Лета 7071 (Полуйко) - страница 360

Справился со своей душой и Кашин. Смятение и растерянность первых дней сменились в нем затаенностью — еще большей, чем прежде, но ему не хватало хладнокровия и невозмутимости Мстиславского, и от этого его затаенность была слишком видимой, ее неестественность бросалась в глаза — принять ее за спокойствие или равнодушие было трудно даже неискушенному глазу. Впрочем, в те дни никому, кроме Мстиславского, недостало хладнокровия, чтобы наблюдать за другими. Каждый был занят собой, своими собственными переживаниями, собственными страхами и раздумьями… Смерть Репнина пробудила в душе каждого, помимо общего чувства страха и растерянности, еще что-то и сугубо личное, такое, с чем справиться было гораздо труднее… Страх и растерянность в конце концов прошли — суета жизни и извечная стойкость человеческого духа сделали свое дело, но вот то — сугубо личное, что почувствовал каждый в связи с этой смертью, — это осталось. Никто, однако, не знал, не думал и не предчувствовал, что эта смерть была предвестием того мрачного, жуткого времени, которое, как обложная гроза, заходило над Русью.

4

Когда немного отлегло от душ и суета растерянности сменилась раздумчивой степенностью, в думе настойчиво принялись говорить о том, что надобно учинить обыск >237 и доискаться истинных обстоятельств гибели Репнина.

— Извели боярина, истинный бог, извели! — рубил сплеча Головин, который первым и начал наводить всех на мысль об обыске. Строптивость его и тут выказалась сверх меры, но теперь это была особая строптивость…

— Ежели мы оставим сие дело, — говорил он убежденно, — не обыщем, спустим его с рук злоумышленнику — завтра любого из нас могут сыскать в подвале стрельницы, иль в реке, иль вовсе не сыскать!

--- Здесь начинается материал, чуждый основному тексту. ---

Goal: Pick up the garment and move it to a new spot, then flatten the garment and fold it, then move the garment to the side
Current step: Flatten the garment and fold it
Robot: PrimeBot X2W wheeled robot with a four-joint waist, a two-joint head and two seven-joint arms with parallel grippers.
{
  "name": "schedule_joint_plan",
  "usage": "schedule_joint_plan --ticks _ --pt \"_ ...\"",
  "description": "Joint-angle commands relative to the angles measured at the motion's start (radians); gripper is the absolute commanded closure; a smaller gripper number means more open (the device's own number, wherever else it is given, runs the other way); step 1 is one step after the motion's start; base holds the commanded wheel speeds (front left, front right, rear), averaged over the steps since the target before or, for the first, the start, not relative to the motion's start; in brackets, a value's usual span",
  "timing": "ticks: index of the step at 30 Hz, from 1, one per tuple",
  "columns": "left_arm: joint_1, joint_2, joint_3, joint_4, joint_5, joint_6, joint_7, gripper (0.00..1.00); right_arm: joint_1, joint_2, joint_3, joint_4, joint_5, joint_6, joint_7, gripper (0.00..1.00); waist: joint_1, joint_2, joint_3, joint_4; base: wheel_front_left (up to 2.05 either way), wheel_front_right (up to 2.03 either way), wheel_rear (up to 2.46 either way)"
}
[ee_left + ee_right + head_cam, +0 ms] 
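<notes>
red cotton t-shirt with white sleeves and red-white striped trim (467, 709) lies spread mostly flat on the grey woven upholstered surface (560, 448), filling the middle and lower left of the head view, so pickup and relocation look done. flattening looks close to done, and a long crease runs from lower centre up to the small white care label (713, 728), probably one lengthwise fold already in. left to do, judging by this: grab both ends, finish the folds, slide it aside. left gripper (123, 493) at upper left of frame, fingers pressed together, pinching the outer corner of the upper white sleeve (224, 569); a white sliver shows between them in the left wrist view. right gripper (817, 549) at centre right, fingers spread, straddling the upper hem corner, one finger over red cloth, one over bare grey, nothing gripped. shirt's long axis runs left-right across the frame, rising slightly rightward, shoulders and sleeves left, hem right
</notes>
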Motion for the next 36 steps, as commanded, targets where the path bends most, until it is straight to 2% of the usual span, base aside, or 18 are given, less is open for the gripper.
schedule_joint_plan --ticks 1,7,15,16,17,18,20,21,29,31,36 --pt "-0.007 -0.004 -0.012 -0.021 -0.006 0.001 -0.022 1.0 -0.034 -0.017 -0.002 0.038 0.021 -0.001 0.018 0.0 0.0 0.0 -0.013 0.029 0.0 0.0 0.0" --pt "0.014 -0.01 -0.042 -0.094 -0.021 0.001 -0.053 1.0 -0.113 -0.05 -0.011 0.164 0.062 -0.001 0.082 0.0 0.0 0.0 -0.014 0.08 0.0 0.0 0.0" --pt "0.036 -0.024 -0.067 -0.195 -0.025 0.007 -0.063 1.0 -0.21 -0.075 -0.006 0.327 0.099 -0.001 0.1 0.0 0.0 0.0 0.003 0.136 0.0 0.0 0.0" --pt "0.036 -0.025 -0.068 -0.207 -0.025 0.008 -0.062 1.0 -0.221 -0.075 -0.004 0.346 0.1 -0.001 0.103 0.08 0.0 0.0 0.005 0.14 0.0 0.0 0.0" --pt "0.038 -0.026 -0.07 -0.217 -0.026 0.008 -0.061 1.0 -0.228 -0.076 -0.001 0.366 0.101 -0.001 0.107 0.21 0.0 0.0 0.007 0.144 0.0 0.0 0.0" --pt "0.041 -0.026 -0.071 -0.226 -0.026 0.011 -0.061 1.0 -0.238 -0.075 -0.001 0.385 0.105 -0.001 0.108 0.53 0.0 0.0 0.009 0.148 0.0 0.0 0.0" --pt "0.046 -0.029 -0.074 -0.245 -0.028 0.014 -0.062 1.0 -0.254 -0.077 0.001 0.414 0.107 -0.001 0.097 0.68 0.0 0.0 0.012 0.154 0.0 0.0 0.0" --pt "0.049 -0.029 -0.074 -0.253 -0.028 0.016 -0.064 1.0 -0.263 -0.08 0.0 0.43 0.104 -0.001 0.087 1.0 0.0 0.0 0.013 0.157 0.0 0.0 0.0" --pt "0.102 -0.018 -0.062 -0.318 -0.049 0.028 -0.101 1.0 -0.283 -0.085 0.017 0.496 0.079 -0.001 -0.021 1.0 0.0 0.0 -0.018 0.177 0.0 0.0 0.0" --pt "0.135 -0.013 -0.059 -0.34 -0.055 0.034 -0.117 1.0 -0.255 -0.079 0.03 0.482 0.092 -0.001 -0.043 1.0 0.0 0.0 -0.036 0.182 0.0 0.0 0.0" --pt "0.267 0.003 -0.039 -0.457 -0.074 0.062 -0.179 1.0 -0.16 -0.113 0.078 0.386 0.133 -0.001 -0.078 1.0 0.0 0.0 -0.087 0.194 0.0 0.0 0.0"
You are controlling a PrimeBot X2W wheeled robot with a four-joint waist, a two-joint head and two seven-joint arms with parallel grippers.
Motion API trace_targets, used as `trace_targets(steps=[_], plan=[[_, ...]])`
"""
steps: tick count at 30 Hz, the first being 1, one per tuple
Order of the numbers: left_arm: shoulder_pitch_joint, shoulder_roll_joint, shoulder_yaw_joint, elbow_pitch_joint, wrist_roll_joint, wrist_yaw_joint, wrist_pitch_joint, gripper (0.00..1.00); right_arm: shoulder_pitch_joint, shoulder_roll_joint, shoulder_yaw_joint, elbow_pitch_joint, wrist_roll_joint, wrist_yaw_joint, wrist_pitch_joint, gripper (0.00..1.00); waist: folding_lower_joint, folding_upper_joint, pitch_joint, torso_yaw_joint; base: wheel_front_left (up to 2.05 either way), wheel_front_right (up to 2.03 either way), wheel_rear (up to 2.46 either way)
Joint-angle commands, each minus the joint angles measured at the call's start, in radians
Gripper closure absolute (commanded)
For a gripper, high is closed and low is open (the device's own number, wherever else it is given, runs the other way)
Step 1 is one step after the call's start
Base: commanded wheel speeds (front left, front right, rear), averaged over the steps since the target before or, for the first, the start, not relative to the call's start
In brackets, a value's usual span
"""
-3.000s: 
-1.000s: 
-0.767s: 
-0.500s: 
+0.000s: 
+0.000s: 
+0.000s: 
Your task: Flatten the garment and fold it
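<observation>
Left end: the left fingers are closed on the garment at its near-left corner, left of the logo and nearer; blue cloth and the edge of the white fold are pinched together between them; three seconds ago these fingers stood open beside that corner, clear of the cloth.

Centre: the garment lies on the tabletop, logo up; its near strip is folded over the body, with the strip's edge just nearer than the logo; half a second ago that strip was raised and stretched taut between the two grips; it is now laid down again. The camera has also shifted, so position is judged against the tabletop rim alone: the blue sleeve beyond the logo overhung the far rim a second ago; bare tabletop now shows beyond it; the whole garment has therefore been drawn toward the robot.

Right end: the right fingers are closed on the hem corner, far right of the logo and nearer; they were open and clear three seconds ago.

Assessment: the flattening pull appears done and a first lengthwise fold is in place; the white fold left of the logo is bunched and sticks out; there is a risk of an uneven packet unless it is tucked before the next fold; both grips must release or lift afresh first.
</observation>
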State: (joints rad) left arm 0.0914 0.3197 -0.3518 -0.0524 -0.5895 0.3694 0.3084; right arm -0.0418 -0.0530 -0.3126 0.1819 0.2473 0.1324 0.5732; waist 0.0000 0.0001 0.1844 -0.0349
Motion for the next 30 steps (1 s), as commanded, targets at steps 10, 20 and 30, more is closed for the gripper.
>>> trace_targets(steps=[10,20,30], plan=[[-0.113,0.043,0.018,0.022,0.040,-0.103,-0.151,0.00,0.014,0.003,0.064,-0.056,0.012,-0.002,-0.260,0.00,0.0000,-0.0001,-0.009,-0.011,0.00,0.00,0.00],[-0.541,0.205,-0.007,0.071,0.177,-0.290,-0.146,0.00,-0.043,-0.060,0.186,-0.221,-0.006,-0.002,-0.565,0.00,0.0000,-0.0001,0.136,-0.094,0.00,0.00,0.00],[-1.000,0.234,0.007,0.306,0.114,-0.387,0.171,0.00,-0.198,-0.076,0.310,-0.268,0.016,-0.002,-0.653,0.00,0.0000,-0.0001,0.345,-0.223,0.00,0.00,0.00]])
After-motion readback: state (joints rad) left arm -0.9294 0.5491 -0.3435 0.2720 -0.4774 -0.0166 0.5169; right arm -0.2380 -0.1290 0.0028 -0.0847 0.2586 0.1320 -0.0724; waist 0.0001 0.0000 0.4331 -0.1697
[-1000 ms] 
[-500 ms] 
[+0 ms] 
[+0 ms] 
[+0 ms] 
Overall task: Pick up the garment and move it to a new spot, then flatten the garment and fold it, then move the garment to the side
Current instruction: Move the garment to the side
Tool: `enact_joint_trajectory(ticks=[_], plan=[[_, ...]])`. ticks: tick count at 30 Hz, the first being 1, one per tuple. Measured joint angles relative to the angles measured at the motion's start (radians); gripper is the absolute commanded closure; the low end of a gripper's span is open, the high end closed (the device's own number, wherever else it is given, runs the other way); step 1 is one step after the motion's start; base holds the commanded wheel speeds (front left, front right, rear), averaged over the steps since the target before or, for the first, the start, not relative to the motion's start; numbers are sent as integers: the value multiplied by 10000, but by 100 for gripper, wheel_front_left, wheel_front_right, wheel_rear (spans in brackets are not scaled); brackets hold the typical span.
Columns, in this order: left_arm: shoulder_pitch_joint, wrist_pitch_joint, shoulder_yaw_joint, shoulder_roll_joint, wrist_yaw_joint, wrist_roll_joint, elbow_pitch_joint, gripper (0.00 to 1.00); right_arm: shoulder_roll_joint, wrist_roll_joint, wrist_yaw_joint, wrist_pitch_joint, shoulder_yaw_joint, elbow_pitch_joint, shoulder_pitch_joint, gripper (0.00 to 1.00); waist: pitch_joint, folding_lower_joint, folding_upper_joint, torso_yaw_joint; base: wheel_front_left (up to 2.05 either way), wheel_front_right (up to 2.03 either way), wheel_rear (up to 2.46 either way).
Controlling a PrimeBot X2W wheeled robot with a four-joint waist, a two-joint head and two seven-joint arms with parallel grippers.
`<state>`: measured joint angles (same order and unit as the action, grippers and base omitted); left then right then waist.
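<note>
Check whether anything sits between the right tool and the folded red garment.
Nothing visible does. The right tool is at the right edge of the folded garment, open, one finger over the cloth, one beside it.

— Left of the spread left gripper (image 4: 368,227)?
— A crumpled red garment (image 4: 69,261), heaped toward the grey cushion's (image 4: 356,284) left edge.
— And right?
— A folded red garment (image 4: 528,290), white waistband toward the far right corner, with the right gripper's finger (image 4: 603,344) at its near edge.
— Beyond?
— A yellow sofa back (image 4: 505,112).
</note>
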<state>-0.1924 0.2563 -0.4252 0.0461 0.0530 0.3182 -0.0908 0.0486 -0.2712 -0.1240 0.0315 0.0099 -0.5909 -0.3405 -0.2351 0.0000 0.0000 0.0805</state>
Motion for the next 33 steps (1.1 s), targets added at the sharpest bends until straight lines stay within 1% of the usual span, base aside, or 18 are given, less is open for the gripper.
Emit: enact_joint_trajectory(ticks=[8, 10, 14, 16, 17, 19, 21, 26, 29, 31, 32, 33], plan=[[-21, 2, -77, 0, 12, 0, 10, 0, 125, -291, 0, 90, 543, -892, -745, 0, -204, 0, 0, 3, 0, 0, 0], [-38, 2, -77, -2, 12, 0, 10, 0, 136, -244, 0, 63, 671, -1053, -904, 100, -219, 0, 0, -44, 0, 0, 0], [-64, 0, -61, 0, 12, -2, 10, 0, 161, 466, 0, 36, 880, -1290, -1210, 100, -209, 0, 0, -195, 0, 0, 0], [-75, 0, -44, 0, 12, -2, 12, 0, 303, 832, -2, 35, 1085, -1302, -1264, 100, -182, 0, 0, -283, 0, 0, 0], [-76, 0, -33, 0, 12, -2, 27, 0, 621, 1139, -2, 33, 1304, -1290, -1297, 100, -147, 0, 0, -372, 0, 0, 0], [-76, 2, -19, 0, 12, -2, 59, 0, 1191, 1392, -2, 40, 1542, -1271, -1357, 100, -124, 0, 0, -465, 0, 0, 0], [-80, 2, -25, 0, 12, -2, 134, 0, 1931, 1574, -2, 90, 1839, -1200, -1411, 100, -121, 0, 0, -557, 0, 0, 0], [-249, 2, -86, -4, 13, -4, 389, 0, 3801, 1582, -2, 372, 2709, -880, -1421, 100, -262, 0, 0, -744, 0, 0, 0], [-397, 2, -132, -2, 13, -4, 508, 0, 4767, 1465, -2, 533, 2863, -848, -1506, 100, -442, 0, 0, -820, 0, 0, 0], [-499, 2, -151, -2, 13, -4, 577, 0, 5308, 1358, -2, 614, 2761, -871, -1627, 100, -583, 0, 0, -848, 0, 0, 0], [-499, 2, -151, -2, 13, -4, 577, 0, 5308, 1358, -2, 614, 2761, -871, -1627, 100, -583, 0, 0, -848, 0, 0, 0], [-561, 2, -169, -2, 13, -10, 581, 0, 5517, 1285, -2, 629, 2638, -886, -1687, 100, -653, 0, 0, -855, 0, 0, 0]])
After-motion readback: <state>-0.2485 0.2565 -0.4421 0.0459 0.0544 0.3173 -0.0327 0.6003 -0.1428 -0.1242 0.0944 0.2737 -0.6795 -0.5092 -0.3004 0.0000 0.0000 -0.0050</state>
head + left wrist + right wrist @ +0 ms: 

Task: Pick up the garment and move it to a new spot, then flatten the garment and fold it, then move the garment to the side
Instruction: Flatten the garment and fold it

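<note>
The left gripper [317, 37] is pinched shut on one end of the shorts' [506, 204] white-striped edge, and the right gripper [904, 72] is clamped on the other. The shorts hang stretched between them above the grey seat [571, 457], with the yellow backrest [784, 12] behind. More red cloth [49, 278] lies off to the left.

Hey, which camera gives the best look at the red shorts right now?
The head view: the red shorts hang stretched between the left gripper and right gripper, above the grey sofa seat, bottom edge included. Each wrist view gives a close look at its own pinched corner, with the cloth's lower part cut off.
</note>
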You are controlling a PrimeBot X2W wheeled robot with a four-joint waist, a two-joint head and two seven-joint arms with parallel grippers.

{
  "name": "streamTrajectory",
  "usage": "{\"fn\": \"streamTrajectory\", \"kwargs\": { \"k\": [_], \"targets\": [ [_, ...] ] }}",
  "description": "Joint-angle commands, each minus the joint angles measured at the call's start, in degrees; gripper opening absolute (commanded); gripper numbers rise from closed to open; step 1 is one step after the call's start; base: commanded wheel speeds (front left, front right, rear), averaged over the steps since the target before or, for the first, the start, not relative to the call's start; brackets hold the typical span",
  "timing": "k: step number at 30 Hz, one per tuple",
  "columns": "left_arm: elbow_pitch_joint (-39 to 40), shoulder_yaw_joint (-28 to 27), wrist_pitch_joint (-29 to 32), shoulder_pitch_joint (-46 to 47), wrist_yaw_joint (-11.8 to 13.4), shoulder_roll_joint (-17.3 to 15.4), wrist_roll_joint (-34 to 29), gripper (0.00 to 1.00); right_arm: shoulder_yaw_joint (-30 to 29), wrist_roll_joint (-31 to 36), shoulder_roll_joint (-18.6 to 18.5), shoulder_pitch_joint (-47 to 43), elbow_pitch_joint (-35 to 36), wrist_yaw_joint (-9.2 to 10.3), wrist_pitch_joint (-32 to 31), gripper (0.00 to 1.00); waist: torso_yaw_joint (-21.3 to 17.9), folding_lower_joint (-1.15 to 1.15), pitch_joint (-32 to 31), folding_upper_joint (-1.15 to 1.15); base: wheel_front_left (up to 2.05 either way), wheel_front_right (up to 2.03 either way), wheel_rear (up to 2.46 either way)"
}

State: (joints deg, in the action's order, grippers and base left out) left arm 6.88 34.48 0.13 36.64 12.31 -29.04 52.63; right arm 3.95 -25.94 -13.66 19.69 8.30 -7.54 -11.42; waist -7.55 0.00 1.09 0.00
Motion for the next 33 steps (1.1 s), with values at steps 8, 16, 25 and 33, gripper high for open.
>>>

Повадится волк в овчарню, всю отару изведет!

Его сразу же стали поддерживать и Шевырев, и Куракин, и Немой, особенно же Немой…

Кашин отмалчивался, точно так же, как и Мстиславский, но если в душе Кашин сразу же настроился против обыска, понимая, что он ничего не даст, то Мстиславский явно выжидал, раздумывал, осторожничал… Его слово было самым веским, и, зная это, он не торопился класть его на весы — ни на одну из чаш. Для него важней всего была его независимость: она была и его оружием, и его защитой.

Шереметев, буркнув недвусмысленное: «Несподручно теляти волка лягати», — ушел и больше не появлялся в думе. Его примеру последовали и другие: оружничий Салтыков под разными предлогами стал уклоняться от посещений думы, окольничий Темкин, ранее не вылазивший из думной палаты, хотя на него и была возложена довольно хлопотливая обязанность — охрана Кремля, теперь вдруг принялся усердствовать и целыми днями торчал на стенах и стрельницах, как будто готовил Кремль к осаде. Боярин Семен Васильевич Яковлев, глава Казанского приказа, сославшись на то, что отправил своего приказного дьяка Андрея Щелкалова в Казань на досмотр тамошних таможен и теперь сидит в приказе один («И судит, и рядит, и грамоты сам выписывает!), тоже стал редким гостем в думе, зато родич его — боярин Иван Петрович Яковлев, вместе с царем вернувшийся в Москву из Полоцкого похода, где был дворовым воеводой, не колеблясь, поддержал тех, кто стоял за обыск, и заговорил даже о том, чтобы идти всей думой к царю и просить его постоять вместе с ними за погубленную душу боярина Репнина.